Отвернулась, готовая заплакать. Дурак! Мясо! Бычина!.. Несколько секунд слушала его недовольное сопение. Приласкает? Не приласкает? Баран!.. Самого бы тебя на шашлык!.. Ну что с ним делать?
— Ладно, что ж, — вздохнула она. — Я тебя прощаю…
Мурик все еще сопел.
— Ну ладно тебе, ладно… Хочешь?.. уж так и быть… к тебе заедем? Хочешь? На.
И подставила губы.
А потом весело крикнула от дверей:
— Мамулечка! Мамуленочка! Закрывайся! Мы уплыли!
2
Как обычно, она настояла на своем и теперь пыталась немного поусластить пилюлю: держа его под руку, говорила на ходу низким подрагивающим голосом:
— Ты меня снова замучил, маньяк. Тебе гарем нужен. Я сейчас с голоду умру.

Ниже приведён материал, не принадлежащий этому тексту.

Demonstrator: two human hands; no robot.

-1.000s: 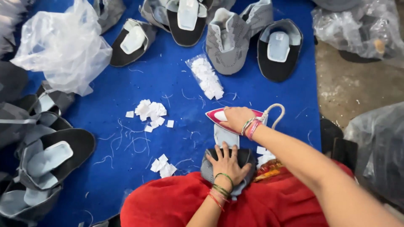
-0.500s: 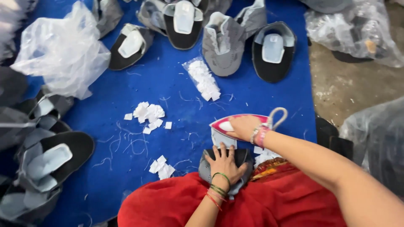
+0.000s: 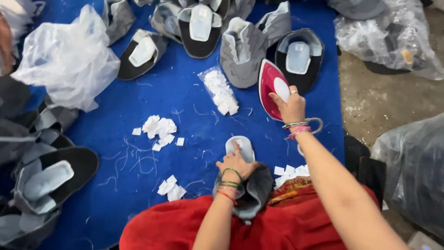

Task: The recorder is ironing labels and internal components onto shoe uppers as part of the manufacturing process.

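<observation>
- On the blue cloth (image 3: 185, 106) spread over the floor, the pink-and-white clothes iron (image 3: 272, 88) is now seen lifted away from the shoe piece and tipped up near the far row of uppers, where half a second ago it lay low beside the person's knee.
- It is gripped from behind by the right hand (image 3: 292, 107), fingers closed around its handle, with its cord looped by the wrist.
- With the iron off, the pressing pass on this piece appears to be finished or paused.
- The grey shoe upper (image 3: 247, 192) is kept at the near edge of the cloth, against the red-clad lap, under the left hand (image 3: 236, 163), which is laid flat with fingers spread.
- Its pale lining patch (image 3: 246, 147) is exposed just beyond the fingertips.
- Small white labels (image 3: 159, 128) are scattered nearby.
</observation>
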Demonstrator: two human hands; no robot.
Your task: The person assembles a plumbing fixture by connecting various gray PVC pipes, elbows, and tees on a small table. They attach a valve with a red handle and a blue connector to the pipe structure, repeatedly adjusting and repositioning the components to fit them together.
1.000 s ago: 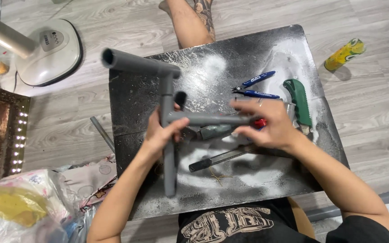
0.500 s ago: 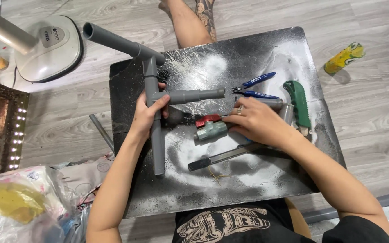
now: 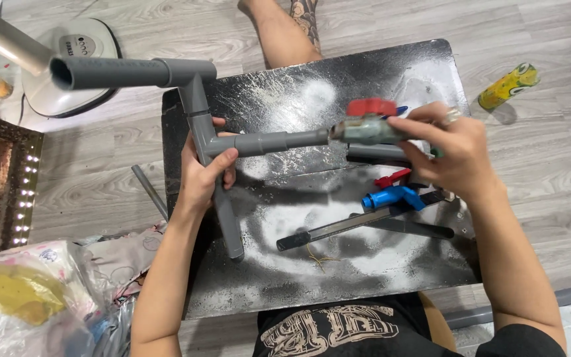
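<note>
My left hand [image 3: 205,177] grips a grey plastic pipe assembly [image 3: 193,112] at its tee joint, holding it above the black board [image 3: 299,277]. One branch of the pipe runs right toward a grey-green valve with a red handle [image 3: 365,125]. My right hand [image 3: 447,155] holds that valve against the end of the branch. Below my right hand, a blue tap with a red lever [image 3: 391,195] lies on the board beside a long dark tool [image 3: 345,226].
A yellow can [image 3: 507,86] lies on the wood floor at the right. The white base of a fan [image 3: 67,63] stands at the upper left. A loose metal rod [image 3: 148,190] lies left of the board. Plastic bags [image 3: 28,297] pile at the lower left. A leg [image 3: 285,30] reaches past the board's far edge.
My right hand picked the red-handled valve off the board and lifted it to the pipe branch's end. The left hand raised and turned the pipe assembly. The blue tap is now uncovered.
</note>
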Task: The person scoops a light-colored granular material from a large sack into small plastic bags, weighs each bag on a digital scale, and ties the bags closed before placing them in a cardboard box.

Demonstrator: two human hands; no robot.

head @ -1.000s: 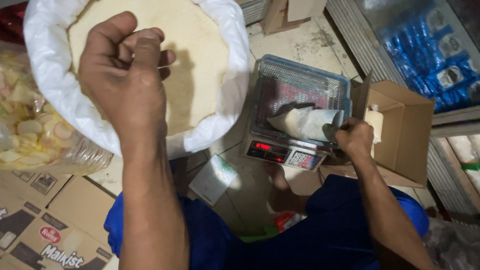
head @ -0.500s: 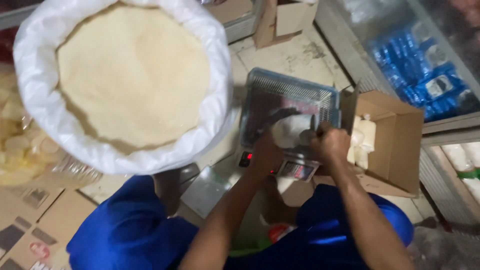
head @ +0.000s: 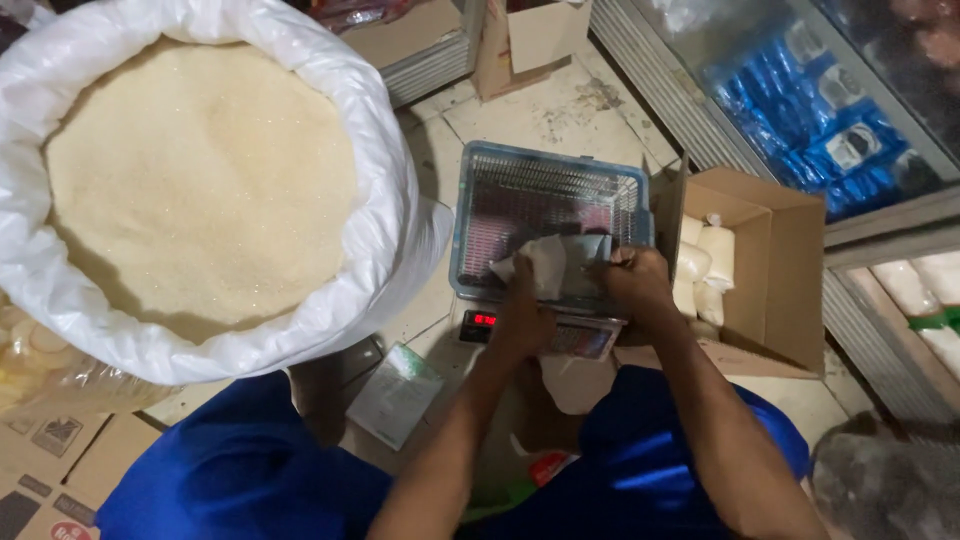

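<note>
The light is soft and a bit dim. The big white sack (head: 215, 190) at ten o'clock is the brightest thing and looks nearly washed out. A red glow shines from the scale's display (head: 484, 320). Corners at six and four o'clock are dark. Edges bend outward. Everything looks slightly fuzzy.

Worn pale tiled floor (head: 540, 115) strewn with flattened cardboard (head: 50, 465), glass-fronted cabinets (head: 800, 110) lining the right side
</note>
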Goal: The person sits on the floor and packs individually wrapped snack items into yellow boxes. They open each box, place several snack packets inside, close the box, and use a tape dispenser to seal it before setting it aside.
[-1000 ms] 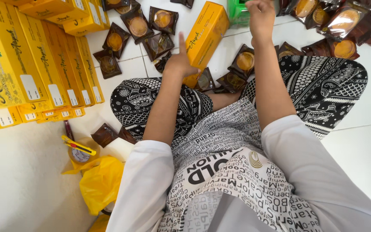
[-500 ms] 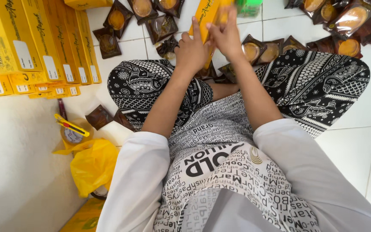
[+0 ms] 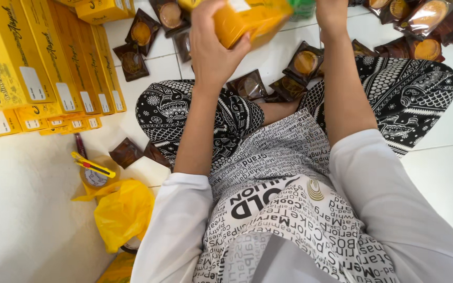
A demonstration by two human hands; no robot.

Над домами уже колыхались серо-синие сумерки, душные, как бильярдная. Ева и в самом деле еще чувствовала сладкую слабость, заставлявшую безвольно клониться к нему.
— Людоед. Туземец. Пятница. Папуас чертов. Только дырок в ушах не хватает. Нет, нет. Ты хуже дикаря. Павиан. Орангутанг. Зверюга… Сколько раз я тебе говорила — сними эту дурацкую цепь.
— Вот опять за рыбу деньги… — пробасил он. — Далось тебе. Все наши носят — и ничего. Голда — она и есть голда. Подумаешь. Протвиновские пацаны все носят. Ты ж с протвиновским ходишь? — все, не выступай за голду.